- _Work request_: In the records below, which lines include "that"? Copy them.

(Records from a collection)
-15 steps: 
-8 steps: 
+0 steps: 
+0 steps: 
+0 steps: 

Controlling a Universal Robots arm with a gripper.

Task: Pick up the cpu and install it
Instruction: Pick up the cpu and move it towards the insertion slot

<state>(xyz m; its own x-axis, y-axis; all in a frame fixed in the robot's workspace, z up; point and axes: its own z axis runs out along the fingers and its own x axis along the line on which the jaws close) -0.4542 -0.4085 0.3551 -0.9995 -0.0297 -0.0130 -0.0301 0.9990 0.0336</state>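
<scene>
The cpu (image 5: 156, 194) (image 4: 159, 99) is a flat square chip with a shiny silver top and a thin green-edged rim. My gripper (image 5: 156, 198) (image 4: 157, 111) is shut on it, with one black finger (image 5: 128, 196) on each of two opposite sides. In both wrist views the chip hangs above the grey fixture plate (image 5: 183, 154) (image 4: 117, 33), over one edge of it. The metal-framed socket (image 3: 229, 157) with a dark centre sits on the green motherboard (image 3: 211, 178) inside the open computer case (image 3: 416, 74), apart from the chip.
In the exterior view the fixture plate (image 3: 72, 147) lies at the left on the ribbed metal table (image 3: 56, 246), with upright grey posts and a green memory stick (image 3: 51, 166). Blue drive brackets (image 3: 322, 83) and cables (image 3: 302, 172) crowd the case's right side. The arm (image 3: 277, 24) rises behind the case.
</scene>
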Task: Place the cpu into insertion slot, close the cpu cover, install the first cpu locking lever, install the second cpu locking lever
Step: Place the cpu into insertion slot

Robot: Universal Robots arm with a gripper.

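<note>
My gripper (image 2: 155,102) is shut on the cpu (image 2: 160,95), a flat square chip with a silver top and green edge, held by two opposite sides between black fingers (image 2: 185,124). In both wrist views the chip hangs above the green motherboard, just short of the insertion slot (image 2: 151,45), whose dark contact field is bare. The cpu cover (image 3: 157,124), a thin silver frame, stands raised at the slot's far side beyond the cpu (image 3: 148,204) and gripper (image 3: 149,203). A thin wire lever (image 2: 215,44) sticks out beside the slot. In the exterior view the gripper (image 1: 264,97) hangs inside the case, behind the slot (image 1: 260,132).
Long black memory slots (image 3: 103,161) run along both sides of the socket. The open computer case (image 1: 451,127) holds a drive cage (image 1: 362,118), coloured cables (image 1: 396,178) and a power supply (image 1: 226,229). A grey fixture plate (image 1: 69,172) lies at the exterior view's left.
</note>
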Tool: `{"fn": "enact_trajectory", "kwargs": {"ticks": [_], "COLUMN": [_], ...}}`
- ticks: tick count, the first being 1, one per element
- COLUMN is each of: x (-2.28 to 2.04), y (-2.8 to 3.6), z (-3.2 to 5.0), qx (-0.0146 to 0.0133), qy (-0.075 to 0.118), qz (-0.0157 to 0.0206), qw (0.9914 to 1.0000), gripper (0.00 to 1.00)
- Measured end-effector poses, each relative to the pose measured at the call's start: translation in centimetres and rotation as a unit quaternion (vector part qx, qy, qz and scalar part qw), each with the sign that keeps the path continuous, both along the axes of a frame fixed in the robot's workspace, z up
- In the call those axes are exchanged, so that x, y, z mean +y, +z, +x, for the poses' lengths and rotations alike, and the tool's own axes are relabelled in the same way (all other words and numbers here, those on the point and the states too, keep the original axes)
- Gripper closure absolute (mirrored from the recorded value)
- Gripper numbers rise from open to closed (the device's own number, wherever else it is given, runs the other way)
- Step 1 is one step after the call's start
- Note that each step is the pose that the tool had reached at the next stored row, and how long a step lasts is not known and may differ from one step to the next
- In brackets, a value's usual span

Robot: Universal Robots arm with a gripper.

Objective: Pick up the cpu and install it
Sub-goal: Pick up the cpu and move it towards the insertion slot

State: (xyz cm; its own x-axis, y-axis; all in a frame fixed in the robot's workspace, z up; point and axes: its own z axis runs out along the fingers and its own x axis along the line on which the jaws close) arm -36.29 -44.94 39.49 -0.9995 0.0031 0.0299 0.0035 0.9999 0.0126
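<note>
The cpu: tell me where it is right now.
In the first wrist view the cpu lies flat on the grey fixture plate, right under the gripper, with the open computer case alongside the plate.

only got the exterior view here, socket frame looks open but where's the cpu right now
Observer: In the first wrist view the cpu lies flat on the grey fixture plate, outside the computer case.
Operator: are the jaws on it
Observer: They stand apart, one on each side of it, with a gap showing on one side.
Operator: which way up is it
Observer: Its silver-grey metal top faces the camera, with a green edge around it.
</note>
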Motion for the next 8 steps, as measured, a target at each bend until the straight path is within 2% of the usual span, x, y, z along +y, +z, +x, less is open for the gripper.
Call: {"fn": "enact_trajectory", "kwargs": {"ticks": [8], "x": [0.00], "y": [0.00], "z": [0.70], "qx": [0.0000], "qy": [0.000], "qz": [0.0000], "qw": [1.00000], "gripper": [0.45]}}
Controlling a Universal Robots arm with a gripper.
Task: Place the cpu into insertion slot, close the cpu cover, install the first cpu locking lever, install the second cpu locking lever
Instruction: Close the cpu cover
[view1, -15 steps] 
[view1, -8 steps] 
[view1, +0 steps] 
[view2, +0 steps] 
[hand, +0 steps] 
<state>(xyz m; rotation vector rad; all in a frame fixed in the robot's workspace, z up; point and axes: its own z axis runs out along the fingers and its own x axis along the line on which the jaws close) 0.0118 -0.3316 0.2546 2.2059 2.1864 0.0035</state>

- _Output_:
- Measured end-effector poses, each relative to the pose measured at the call's start: translation in centimetres and rotation as a unit quaternion (vector part qx, qy, qz and scalar part qw), each with the sign that keeps the path continuous, both along the axes of a frame fixed in the robot's workspace, z up
- In the call those axes are exchanged, so that x, y, z mean +y, +z, +x, for the poses' lengths and rotations alike, and the tool's own axes are relabelled in the same way (all other words and numbers here, those on the point and the states too, keep the original axes)
- Note that each step is the pose that the tool had reached at the next stored row, and how long a step lasts is not known and may differ from one step to the next

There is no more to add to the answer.